REQUIRED WORK
For this listing, report how many lines contain the string "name", using only a number.
□ □ □ □ □
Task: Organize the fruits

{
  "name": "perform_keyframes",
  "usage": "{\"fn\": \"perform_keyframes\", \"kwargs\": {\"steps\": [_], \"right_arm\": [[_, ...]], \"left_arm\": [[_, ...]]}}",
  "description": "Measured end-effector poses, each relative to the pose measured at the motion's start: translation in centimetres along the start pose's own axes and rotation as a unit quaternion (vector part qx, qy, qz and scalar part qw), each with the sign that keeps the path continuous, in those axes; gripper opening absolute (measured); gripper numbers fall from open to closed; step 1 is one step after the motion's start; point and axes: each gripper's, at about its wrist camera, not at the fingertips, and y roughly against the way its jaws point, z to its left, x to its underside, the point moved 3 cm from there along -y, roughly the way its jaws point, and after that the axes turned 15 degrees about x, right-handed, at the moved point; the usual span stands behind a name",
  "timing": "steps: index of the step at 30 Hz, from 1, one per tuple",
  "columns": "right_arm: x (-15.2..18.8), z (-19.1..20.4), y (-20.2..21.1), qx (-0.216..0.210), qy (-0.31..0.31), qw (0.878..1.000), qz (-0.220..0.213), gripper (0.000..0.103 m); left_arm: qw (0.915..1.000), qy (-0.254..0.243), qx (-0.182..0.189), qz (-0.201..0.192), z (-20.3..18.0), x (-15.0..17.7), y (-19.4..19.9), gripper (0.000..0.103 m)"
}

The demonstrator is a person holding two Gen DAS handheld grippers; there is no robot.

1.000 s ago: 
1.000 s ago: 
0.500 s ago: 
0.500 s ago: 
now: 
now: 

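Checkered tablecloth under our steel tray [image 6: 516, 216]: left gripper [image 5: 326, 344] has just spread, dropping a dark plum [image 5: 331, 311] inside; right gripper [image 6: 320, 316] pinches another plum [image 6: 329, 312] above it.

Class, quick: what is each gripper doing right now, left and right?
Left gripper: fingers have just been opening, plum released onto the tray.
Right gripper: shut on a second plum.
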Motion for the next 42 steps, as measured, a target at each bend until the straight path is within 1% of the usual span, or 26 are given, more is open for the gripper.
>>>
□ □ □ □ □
RESULT OF THIS EXERCISE
2